King Arthur
Teacher’s Notes
This exercise is designed for students to use independently or in small groups to investigate number
properties. Reporting may use the following resource. (Mikes Investigation Sheet link). It will take
most of an hour to explore this problem, possibly more. It is a very good problem and is accessible
to Level 3 and 4 students.
Number Framework domain and stage:
Multiplication and Division – Advanced Additive to Advanced Multiplication
Curriculum reference:
Solve problems;
NA4-8 Generalise the properties of addition and multiplication with whole numbers.
This Resource Involves:
• patterning
• odd numbers
• powers of 2
• binary numbers
• simplifying a problem
Materials:
• materials to model the problem such as counters.
Prior Knowledge.
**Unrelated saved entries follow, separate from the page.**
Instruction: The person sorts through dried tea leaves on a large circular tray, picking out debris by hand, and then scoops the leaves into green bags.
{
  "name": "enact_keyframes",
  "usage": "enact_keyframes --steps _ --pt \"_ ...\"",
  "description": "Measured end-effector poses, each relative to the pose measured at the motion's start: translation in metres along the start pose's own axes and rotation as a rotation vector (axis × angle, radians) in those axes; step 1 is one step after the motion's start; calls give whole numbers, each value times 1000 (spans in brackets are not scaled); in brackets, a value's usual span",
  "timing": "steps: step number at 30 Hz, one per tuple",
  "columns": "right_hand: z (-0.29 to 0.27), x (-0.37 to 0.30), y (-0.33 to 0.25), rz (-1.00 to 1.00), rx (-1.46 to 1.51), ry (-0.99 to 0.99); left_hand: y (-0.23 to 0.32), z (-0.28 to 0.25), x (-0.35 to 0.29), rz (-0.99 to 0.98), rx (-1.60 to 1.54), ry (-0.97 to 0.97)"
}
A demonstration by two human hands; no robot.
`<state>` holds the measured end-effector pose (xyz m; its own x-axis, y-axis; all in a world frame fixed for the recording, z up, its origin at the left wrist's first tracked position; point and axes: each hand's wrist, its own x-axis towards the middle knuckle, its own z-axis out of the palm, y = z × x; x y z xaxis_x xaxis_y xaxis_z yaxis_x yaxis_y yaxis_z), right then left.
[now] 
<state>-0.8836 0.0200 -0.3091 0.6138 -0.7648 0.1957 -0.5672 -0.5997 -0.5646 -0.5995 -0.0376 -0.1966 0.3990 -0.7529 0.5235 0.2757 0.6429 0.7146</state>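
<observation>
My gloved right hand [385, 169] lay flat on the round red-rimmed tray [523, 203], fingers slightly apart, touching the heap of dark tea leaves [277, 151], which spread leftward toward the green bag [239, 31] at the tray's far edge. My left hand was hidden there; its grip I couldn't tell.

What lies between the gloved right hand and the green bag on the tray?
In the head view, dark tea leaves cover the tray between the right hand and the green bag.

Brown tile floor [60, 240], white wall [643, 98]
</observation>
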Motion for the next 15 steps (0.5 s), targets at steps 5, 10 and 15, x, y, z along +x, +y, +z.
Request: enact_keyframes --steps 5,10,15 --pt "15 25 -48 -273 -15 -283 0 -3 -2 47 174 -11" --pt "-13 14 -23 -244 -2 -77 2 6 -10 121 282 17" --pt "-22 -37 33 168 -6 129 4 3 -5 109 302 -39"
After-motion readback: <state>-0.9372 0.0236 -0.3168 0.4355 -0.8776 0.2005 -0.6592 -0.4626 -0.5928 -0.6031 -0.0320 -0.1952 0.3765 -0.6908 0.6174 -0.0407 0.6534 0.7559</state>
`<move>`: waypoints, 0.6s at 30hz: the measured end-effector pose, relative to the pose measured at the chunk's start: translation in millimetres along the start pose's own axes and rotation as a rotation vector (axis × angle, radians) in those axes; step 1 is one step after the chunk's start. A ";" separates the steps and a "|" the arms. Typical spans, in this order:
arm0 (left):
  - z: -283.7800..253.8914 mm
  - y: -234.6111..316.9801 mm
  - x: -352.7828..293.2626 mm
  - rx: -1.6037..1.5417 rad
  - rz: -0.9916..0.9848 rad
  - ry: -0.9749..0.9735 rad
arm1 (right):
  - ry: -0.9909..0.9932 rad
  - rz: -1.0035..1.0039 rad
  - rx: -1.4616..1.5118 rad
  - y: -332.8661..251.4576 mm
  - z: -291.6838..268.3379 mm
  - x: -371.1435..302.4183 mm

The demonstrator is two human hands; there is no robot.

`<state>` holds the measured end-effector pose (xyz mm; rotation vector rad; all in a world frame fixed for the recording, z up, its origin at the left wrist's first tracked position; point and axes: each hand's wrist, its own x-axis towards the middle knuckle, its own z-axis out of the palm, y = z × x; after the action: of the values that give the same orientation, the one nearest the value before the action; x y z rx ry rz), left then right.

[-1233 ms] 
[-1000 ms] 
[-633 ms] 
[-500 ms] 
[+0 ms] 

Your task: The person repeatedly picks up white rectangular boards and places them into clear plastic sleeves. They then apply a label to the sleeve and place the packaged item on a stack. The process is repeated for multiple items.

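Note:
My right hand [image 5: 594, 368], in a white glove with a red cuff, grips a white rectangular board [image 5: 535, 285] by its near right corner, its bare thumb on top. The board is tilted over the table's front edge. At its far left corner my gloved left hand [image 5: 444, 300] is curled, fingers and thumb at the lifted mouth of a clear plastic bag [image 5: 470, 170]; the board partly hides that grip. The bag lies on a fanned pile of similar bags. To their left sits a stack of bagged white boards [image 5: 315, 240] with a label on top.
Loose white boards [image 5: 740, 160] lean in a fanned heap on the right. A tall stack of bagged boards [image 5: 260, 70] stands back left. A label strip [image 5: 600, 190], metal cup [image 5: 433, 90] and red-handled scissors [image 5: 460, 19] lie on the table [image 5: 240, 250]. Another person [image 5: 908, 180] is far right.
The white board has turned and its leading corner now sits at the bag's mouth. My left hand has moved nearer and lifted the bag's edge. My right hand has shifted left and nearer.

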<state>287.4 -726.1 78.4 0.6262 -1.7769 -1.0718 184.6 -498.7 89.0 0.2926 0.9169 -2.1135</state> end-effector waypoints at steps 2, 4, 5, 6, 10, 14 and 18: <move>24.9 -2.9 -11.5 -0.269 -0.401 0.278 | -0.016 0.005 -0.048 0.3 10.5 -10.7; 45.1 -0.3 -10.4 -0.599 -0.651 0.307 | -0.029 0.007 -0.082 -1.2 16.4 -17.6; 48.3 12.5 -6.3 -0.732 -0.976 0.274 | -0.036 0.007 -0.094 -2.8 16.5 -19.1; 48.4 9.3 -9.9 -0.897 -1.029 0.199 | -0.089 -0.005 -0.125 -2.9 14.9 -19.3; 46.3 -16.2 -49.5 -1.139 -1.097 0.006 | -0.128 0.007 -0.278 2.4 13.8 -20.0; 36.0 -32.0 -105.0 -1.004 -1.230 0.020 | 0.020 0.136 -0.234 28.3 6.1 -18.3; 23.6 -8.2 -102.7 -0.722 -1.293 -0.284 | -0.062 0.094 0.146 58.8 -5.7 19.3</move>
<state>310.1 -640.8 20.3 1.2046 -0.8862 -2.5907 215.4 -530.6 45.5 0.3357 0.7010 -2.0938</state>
Students should be able to:
• record patterns and make tables of information
• start solving a problem by simplifying
• know the odd number series and generalisation
• know about binary numbers and powers of 2.
During these activities students will meet:
• odd and binary numbers and powers of two.
Background:
Further information to back up what they will meet:
• FIO Books. Refer to these for extra activities.
• Digistore. Refer to http://www.nzmaths.co.nz for the latest resources.
• National Archive of Virtual Manipulatives. Use Google to find this website.
• http://www.timelessmyths.com/arthurian/arthur.html
• http://www.research.att.com/~njas/sequences/
Exercise Notes
Exercise 1
It would be a remarkable person to instantly see the solution to this problem. Simplifying the
number of people and looking at the patterns reveals quite easily the odd numbers and the powers of
2. Knowing why this happpens is not so obvious and will require some connecting to binary on/off
type selecting. This selecting is then complicated by continuing on the remainder and so on.
Understanding this problem will come from doing the exercise! Note this problem is the same as the
“One potato. Two potato etc” selection used in the school playground.
King Arthur
AC
We are investigating a mathematical problem
We are developing problem solving thinking skills
EA
AA
King Arthur
AM
King Arthur lived a long time ago. He was a very popular king in what is now
Know as England. There are many excellent websites telling of his deeds.
AP
One story (that is certain to be false) is that he gathered his “Knights of the Round
Table” and told them he would select a knight worthy of marrying his daughter. The
selection process would be, he explained, starting with chair number 1 that he chose,
he would say STAY then moving to chair number 2 he would say GO, and then STAY,
GO, STAY, GO,.. until he had one knight left. That knight would marry his daughter
and become wealthy, have many heirs and live happily every after.
He told his Knights to be seated. There
were 21 Knights of the round table and the
knight in the 11th place was Sir Galahad, the
one that King Arthur wanted to marry his
daughter. He counted back 11 places from
this knight and started the STAY and GO
sequence eliminating all og the other knights.
Some were pleased and some where a bit
annoyed that Sir Galahad, who everyone
knew, was King Arthurs favorite choice.
How did King Arthur know where to start?
1
Task 1
Draw up a table with 21 knights and confirm using the selection process that Sir
Galahad in chair 11 would be selected.
Task 2
Investigate other numbers of knights and see if you can find the rule for knowing
where to sit, (or not to sit!)
Task 3
Find out some interesting information about King Arthur from the library or on the
internet. Make up a poster and a 5 minute talk about King Arthur and what you have
found out.
Practice excercises with answers (.pdf for whole file, .doc for parts)
Solving this problem may involve simplifying and looking at the patterns for 2, 3, 4, 5, 6 7, 8, 9+
people sitting around the table and figuring out who is chosen. Obviously the first time around the
circle eliminates the even number postions for ever. The second time around every second odd
number is eliminated for ever. This procedure continues and in a way the answer can be seen as
oddest of all the odd numbers in the circle! Hidden within the problem is the mathematical intution
that because we are jumping around the circle in twos this is fundamentally a power of two
problem, or a binary problem depending on how you look at it.
One way to find out the chosen person is to remove the highest power of two (why?) and use the
remainder n to generate an odd number using the formaula 2n+1. For example if there are 11
people, subtract 8 (2x2x2) leaving 3, 2x3+1 =7 so the 7th person sitting in the circle will be chosen.
A curious question is why when we have a power of two number of people is the answer always the
first person. Google “King Arthur Problem” and do the problem!